La presión cambiaria se intensificó durante el cierre de mes, una etapa en la que tradicionalmente aumenta la demanda de divisas por parte de empresas, importadores y exportadores. En este contexto, el volumen operado en el mercado mayorista superó los 817 millones de dólares, el nivel más elevado de las últimas 24 ruedas.

Desde el mercado financiero señalaron que el incremento de operaciones responde al cierre de pagos, cancelación de importaciones y cobertura de posiciones, una dinámica habitual en los últimos días de cada mes.

La estrategia del Banco Central

Frente al aumento de la demanda, el Banco Central mantuvo una política de compras moderadas de divisas para evitar ejercer una presión adicional sobre el tipo de cambio. Durante la última rueda de junio adquirió apenas 25 millones de dólares, acumulando compras por 1.371 millones en todo el mes, el menor saldo mensual desde el inicio de 2026.

Al mismo tiempo, creció con fuerza la operatoria en el mercado de futuros, donde aumentó el volumen de contratos negociados. Los analistas siguen de cerca la decisión del organismo sobre la renovación de los contratos que vencen, ya que consideran que será una señal clave sobre la estrategia cambiaria para el segundo semestre.

Qué impulsó la suba del dólar

La escalada del tipo de cambio responde a una combinación de factores que redujeron la oferta de dólares y aumentaron la demanda.

Por un lado, disminuyó el ingreso de divisas provenientes de emisiones de deuda de empresas y provincias en el exterior, mientras que el sector agropecuario ya liquidó gran parte de la cosecha gruesa durante abril y mayo, reduciendo el flujo de dólares comerciales.

Del lado de la demanda, influyeron tres factores principales: el mayor gasto de argentinos en el exterior por el Mundial de fútbol, la compra de dólares tras el cobro del aguinaldo y el incremento de las importaciones de gas y combustibles debido a la fuerte demanda energética del invierno.

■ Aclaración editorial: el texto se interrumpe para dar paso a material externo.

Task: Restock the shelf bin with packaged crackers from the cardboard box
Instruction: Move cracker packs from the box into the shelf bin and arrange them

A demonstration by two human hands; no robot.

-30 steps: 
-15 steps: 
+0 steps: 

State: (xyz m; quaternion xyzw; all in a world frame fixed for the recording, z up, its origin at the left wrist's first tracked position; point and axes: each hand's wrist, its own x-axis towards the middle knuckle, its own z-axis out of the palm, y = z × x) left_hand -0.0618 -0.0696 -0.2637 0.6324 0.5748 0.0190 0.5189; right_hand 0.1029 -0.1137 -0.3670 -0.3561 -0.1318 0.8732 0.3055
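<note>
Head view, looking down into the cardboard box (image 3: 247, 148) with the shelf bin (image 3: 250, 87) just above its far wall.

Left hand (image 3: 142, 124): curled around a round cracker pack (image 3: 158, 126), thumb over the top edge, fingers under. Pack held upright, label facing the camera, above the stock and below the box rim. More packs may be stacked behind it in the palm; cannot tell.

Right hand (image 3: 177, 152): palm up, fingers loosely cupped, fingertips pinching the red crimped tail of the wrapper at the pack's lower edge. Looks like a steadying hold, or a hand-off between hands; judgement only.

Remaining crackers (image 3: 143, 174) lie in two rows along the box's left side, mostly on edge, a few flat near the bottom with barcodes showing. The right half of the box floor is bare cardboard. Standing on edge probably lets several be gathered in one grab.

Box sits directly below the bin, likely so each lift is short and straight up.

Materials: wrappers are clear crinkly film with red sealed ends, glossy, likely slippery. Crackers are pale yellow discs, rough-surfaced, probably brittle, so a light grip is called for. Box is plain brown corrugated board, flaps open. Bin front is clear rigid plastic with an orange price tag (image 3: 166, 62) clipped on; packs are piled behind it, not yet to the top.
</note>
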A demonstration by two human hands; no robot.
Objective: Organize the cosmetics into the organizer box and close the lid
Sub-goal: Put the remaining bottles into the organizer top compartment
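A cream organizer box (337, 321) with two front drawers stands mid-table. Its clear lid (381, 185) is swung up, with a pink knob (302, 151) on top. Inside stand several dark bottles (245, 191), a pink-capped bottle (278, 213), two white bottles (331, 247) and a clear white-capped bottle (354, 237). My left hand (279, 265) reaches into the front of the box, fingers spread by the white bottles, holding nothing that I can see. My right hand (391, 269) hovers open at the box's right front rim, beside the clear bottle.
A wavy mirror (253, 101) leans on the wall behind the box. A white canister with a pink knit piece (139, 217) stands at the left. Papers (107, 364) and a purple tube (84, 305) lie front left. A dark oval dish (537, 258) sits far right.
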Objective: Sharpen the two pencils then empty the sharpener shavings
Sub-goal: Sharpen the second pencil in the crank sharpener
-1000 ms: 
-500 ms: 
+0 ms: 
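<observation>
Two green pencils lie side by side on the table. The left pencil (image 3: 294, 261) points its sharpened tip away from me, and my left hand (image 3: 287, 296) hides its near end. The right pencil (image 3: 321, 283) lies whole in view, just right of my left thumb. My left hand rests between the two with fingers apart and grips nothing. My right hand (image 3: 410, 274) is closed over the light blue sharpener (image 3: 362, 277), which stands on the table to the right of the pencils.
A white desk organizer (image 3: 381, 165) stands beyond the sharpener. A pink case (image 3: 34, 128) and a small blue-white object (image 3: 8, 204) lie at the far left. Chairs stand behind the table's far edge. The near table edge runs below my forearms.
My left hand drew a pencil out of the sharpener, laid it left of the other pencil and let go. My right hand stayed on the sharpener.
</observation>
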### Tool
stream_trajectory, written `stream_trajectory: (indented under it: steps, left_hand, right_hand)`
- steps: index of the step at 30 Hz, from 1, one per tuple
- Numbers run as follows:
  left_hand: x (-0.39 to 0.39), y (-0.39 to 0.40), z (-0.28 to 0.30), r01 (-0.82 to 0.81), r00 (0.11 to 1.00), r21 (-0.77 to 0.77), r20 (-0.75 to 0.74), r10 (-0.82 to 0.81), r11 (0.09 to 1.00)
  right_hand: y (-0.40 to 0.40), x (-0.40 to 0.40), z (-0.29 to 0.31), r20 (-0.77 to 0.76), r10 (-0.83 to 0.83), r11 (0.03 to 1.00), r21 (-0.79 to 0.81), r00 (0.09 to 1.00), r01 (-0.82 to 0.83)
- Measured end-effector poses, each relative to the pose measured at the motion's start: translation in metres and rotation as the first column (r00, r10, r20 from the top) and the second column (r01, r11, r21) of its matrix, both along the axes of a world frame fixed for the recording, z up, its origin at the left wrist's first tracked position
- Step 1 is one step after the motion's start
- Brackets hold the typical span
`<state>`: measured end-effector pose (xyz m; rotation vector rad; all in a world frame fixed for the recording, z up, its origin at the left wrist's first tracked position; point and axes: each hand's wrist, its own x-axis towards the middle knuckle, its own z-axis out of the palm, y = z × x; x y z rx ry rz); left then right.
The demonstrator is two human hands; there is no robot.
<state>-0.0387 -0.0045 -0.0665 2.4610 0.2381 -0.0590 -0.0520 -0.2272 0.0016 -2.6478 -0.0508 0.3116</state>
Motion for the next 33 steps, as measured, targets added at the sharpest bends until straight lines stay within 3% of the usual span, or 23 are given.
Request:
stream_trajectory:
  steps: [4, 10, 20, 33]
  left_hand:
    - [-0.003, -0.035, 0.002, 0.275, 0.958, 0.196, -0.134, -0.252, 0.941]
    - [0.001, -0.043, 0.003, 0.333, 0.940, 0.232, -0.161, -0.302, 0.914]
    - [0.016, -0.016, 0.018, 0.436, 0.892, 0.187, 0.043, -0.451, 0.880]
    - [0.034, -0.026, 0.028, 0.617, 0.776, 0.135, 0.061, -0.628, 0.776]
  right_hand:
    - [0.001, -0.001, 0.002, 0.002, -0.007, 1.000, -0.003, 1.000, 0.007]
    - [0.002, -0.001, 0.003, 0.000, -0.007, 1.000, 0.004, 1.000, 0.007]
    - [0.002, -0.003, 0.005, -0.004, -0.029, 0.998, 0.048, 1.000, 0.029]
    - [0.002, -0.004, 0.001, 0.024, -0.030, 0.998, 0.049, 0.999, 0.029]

A esto se sumó el desarme gradual del denominado carry trade, estrategia mediante la cual muchos inversores habían apostado por instrumentos en pesos para aprovechar las altas tasas de interés. Ante la expectativa de un dólar más firme en la segunda mitad del año, numerosos fondos comenzaron a cerrar esas posiciones y refugiarse nuevamente en la moneda estadounidense.

Además, el fortalecimiento del dólar a nivel internacional también contribuyó a ejercer presión sobre las monedas emergentes, incluido el peso argentino.

Qué espera el mercado

Las proyecciones del mercado reflejan la expectativa de que el tipo de cambio continúe avanzando durante el resto del año, aunque sin prever un salto brusco.

Los contratos de futuros negocian un dólar mayorista cercano a $1.510 para fines de julio, $1.537 para agosto y alrededor de $1.653 para diciembre, lo que implicaría una suba cercana al 12% en el segundo semestre.

En tanto, consultoras y bancos internacionales manejan estimaciones que oscilan entre $1.600 y $1.900 para el cierre de 2026, dependiendo del escenario económico y financiero.

Con un menor ingreso estacional de divisas y una demanda creciente, el Gobierno enfrenta ahora el desafío de sostener el equilibrio cambiario sin comprometer la acumulación de reservas. Las próximas semanas serán determinantes para definir la evolución del mercado y la estrategia del Banco Central.